¡IRA SANTA!
El escenario era el mismo de las veces anteriores.
Sentados los dos, cómodamente, frente a frente y con un delicado tema a tratar.
El ambiente quiere perfumarse de tranquilidad, pero en realidad hay mucha tensión.
Aquel día reclamaba ser contundente y definitivo, pues ya hacían dos años que
Dios había cruzado las vidas de estos dos cristianos; uno joven, indefenso pero
lleno de ganas y optimismo, y otro anciano, poderoso, vivido y herido por la
vida, aunque también premiado y privilegiado por Dios.
La conversación inicia como de costumbre, preguntas
van y preguntas vienen, la familia, el trabajo, la vida espiritual, aquel
trágico pasado, cómo fue que todo sucedió, una y mil veces explicado y las
mismas incomprendido… Pasados ya unos quince minutos, y como queriendo quitarse
un gran peso de encima, aquel anciano se mostró convencido de que ya no había
nada que hacer. Pensó despedir sin esperanza alguna a quien le suplicaba ayuda,
caridad y misericordia. Parecía una decisión premeditada, pero no por eso
acertada.
Los prejuicios pueden más, el miedo puede más, la
desconfianza es grande cuando mucho se ha vivido y mucho le han herido.
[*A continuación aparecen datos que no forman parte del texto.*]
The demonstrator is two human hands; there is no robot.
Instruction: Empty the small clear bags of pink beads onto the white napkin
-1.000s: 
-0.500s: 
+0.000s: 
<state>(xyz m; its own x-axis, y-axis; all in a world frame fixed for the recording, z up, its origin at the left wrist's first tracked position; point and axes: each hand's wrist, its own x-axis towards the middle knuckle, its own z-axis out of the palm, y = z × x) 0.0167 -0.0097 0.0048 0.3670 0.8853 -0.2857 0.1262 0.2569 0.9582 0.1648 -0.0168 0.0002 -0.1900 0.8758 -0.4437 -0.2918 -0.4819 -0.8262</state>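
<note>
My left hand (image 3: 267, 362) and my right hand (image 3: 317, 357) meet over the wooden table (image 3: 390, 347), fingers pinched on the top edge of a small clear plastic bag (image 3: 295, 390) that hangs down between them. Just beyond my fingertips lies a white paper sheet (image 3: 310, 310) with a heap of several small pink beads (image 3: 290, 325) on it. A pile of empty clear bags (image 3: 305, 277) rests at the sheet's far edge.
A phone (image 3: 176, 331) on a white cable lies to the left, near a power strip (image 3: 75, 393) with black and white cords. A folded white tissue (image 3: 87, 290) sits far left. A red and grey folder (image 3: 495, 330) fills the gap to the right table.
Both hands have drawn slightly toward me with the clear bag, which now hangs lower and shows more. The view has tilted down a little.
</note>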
Pero no
tiene por qué ser siempre igual. Hay gente distinta, no se puede perder la fe
en la humanidad y, por el contrario, hay que creer que todavía sigue existiendo
gente buena en este mundo. Gente buena de verdad, no solo con apariencia de
buena, porque por sus frutos se conoce al árbol...
Cuando la conversación parecía estar llegando hasta
el adverso final, cuando el anciano estaba decidido a dar por terminada la cita
con un superficial e irresponsable "no puedo hacer nada por ti, lo siento
mucho, ánimo" (y palmaditas en el hombro), el sentir genuino de quien se
ve perdido, abandonado y horriblemente condenado diluyó unas lágrimas sinceras
y amargas de decepción y protesta santa. La voz temblorosa pero segura. ¿Cómo
que no puede hacer nada? ¡Entonces no pida a Dios ayuda, si la tiene en frente
y la rechaza! ¡No suplique públicamente a Dios colaboradores, si tiene uno en
frente y quiere dejarlo ir! Y… todo cambió. El rostro del anciano empezó a
relajar el ceño y a pensar, ahora sí, como padre y pastor que es, y no solo
como juez y administrador. Empezó a ser él mismo. Pensó con el corazón y no
solo con la cabeza.
Había que buscar una solución, porque no puede
ganar el mal. Era cuestión de bien o mal, y el anciano finalmente se decidió
por el bien, por la caridad y la misericordia. Fueron necesarias las lágrimas,
justificadas por un humilde sentimiento filial y cristiano. Aunque la escena no
deja de ser penosa para aquel que tuvo que suplicar cual hijo pródigo que
quiere volver a casa, pero al contrario de la parábola del evangelio, consigue
a un padre que solo quiere escuchar al hermano mayor, y no aceptar al hermano
menor.
"El que no sabe de amores no sabe lo que es
martirio", dice una popular canción mexicana, pues es muy cierto. El amor
es sacrificio, el amor es dolor, el amor es llanto, son lágrimas. Ahora sí,
aquel joven imperfecto, pero con ganas de perfección puede decir como tantas
veces ha querido: "Mi vida es toda de amor y si en amor estoy ducho es por
fuerza del dolor, pues no hay amante mejor que aquel que ha llorado mucho".